De certa forma, as análises de Gell se aproximam muito das abordagens arqueológicas sistêmicas de interpretação de artefatos tais quais inicialmente propostas por Walter Taylor no seu “conjunctive approach” (Taylor 1983) e mais tarde retomada pela arqueologia processual. Contudo, se na arqueologia a relação entre os diferentes objetos de uma mesma cultura é bastante enfatizada, falta ao arqueólogo, a observação direta dos contextos sociais em que eles são concebidos, produzidos, utilizados, negociados, venerados e etc...

Por isso, uma decorrência metodológica desta abordagem teórica, é a proposta desta tese em analisar categorias de objetos (e suas relações com outras categorias de objetos) à luz de determinados conhecimentos etnográficos, especificamente referentes às esferas rituais funerárias entre sociedades indígenas amazônicas.

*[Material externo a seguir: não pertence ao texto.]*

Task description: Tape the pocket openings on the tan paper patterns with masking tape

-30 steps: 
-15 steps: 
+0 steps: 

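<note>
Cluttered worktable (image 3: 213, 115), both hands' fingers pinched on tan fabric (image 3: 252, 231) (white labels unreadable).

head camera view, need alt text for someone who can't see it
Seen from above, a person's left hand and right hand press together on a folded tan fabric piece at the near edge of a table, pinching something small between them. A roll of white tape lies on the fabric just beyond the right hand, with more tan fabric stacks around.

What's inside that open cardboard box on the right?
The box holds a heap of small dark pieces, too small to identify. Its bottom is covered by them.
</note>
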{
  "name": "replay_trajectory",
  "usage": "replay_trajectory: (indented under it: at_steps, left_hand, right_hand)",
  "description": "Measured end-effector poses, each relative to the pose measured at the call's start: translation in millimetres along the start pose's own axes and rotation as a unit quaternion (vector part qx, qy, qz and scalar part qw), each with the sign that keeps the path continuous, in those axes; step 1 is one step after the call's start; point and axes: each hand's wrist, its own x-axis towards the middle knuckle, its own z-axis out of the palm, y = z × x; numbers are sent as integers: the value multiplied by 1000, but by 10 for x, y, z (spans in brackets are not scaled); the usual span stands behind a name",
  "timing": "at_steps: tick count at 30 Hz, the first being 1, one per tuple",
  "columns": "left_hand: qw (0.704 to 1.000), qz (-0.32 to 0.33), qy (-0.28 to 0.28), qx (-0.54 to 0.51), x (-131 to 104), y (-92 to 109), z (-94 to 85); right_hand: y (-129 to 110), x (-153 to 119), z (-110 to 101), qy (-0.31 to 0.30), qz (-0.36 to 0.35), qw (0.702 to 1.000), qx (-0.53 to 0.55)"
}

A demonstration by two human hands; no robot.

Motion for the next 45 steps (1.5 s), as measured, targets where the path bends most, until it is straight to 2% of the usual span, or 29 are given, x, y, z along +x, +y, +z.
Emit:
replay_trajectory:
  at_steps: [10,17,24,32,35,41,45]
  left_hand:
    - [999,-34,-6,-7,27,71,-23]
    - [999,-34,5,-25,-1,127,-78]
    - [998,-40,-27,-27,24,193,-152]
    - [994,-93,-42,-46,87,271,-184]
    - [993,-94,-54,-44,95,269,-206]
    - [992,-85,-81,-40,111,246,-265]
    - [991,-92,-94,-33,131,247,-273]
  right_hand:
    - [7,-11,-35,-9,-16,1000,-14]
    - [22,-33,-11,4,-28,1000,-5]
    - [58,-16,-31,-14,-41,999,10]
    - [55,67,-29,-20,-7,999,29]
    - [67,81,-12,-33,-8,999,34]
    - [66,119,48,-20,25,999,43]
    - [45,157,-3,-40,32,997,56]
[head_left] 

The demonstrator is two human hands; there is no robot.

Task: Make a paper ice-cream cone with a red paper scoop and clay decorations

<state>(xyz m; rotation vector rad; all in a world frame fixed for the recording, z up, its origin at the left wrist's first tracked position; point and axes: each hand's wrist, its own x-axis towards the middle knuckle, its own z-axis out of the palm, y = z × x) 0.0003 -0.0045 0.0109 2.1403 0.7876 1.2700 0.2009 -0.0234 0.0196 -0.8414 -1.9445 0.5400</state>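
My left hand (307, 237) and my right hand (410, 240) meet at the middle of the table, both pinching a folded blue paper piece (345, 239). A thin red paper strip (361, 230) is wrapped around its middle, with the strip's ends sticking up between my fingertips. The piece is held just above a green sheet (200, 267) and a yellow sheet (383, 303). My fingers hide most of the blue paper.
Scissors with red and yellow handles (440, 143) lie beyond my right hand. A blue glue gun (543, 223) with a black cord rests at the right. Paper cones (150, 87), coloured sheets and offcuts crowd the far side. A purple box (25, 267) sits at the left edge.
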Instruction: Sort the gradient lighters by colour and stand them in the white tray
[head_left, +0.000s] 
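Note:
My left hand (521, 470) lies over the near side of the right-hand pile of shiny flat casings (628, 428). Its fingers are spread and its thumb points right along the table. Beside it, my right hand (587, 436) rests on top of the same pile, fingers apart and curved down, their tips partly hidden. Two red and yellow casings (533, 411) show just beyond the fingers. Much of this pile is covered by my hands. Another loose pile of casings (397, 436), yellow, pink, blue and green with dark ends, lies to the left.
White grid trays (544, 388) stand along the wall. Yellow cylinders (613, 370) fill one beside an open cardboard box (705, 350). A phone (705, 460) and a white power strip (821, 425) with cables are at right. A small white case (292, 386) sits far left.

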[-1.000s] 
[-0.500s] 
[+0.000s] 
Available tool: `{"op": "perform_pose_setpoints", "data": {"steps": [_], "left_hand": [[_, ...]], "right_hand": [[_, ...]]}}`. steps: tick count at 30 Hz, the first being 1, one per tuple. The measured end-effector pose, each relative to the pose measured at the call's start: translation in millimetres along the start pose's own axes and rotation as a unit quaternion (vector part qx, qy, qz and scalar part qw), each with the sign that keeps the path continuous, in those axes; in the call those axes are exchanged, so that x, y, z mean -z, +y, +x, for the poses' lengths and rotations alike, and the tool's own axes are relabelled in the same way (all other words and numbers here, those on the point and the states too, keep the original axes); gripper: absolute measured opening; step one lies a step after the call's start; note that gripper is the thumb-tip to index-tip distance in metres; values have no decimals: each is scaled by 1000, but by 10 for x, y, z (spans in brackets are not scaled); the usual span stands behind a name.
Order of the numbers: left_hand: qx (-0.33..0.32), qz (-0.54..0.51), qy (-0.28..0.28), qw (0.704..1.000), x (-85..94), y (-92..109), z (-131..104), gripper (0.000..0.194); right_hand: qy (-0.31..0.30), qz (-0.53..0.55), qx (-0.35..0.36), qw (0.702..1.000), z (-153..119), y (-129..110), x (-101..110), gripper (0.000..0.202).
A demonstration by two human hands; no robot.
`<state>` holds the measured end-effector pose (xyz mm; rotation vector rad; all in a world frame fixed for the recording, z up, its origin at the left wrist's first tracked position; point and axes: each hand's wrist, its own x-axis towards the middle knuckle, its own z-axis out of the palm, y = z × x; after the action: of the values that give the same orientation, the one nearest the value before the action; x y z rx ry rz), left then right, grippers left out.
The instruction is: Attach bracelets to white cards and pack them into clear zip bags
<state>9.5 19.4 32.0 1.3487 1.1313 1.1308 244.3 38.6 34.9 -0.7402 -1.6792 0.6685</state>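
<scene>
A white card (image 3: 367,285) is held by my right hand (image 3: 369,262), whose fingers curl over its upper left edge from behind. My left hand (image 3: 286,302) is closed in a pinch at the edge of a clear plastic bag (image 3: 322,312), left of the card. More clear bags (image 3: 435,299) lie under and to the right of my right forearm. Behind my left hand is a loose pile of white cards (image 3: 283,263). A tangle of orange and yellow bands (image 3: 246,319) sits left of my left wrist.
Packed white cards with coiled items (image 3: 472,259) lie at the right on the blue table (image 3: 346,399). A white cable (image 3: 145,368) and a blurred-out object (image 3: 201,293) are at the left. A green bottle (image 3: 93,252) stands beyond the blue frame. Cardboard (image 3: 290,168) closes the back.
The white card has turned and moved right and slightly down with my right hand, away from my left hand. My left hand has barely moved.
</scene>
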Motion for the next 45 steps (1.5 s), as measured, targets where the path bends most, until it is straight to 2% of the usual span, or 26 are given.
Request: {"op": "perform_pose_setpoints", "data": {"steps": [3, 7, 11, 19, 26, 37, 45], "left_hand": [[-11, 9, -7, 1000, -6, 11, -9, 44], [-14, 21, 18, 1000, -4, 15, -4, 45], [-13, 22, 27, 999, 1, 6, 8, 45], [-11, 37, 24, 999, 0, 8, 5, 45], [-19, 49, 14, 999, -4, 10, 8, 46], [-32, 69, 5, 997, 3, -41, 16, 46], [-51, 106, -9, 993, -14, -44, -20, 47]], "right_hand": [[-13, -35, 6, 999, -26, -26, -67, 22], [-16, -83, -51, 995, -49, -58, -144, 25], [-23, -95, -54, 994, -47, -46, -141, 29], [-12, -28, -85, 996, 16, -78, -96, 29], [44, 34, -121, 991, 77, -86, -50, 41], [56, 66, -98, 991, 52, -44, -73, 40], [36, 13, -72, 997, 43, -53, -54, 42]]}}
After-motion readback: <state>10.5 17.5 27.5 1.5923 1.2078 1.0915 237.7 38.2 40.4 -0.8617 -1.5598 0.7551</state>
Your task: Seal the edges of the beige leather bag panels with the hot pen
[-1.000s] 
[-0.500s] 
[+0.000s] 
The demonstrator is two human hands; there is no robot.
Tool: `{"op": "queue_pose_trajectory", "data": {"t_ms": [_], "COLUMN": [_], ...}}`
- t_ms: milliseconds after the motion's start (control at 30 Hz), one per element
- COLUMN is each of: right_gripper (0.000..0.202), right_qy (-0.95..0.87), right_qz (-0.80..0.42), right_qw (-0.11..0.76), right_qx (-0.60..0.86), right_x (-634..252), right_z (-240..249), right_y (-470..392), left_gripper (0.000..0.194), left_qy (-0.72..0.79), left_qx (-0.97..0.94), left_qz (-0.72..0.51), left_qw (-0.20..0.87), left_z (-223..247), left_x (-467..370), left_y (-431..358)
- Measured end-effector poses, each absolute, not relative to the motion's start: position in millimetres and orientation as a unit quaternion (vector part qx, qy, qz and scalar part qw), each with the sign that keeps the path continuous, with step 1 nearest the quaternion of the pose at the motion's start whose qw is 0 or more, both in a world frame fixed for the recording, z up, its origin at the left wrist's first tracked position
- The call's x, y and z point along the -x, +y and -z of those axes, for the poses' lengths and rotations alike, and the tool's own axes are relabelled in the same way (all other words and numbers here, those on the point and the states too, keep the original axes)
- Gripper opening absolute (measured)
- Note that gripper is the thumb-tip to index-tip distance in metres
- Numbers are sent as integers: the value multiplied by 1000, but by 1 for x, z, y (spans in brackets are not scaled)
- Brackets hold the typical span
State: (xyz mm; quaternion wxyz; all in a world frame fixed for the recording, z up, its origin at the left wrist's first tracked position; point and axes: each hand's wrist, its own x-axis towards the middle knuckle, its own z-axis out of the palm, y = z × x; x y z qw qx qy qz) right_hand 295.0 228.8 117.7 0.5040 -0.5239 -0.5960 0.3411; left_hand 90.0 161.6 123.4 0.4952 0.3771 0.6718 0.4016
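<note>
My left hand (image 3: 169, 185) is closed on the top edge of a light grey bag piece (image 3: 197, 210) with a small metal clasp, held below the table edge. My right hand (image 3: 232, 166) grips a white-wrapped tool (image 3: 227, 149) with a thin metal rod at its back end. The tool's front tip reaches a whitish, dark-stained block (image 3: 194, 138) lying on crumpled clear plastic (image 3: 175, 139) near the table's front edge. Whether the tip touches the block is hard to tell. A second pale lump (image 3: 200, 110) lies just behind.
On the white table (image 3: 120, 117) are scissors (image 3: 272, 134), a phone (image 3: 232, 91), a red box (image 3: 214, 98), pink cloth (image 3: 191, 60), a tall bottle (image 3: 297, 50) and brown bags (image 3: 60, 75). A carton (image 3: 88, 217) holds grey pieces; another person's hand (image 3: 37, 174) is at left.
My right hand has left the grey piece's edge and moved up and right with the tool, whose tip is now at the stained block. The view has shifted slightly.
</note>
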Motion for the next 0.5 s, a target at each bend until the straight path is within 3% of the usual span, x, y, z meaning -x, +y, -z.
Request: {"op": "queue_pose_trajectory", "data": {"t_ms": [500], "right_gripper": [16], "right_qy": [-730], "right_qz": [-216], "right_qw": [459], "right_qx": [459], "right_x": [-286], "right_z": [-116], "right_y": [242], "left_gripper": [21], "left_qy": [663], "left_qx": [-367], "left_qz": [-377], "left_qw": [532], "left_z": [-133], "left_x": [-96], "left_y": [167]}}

Por mais que reconheçamos as diferenças cosmológicas entre sociedades indígenas da Amazônia, do passado e do presente, o estudo de temas tais quais os sistemas ontológicos, o xamanismo e suas formas rituais e a mitologia indígena amazônica, permitem hoje teorias mais generalizantes como as propostas por Eduardo Viveiros de Castro (2001) sobre o perspectivismo ameríndio na Amazônia, ou por Carlos Fausto (2007) sobre a antropologia funerária dos sistemas animísticos amazônicos (Arhem, 2002); sobre a dualidade da arte ameríndia amazônica proposta por Elsje Lagrou (2002) e outras as quais nos referimos no capítulo seguinte. Estas teorias podem nos servir como um pano de fundo supostamente comum a todas as sociedades amazônicas, ou uma medida para explicar a variabilidade descrita para as diferentes sociedades estudadas pelos etnólogos, e contra a qual projetamos a análise de determinadas categorias de objetos arqueológicos. Não se trata, portanto, de fazer uso de analogias etnográficas, para analisar contextos arqueológicos, mas de utilizarmos um corpo de teorias e generalizações geradas com base na observação etnográfica de sociedades indígenas amazônicas e seu potencial explicativo, o que chamamos acima de lições da etnologia ameríndia, para organizarmos a análise de um conjunto de objetos arqueológicos.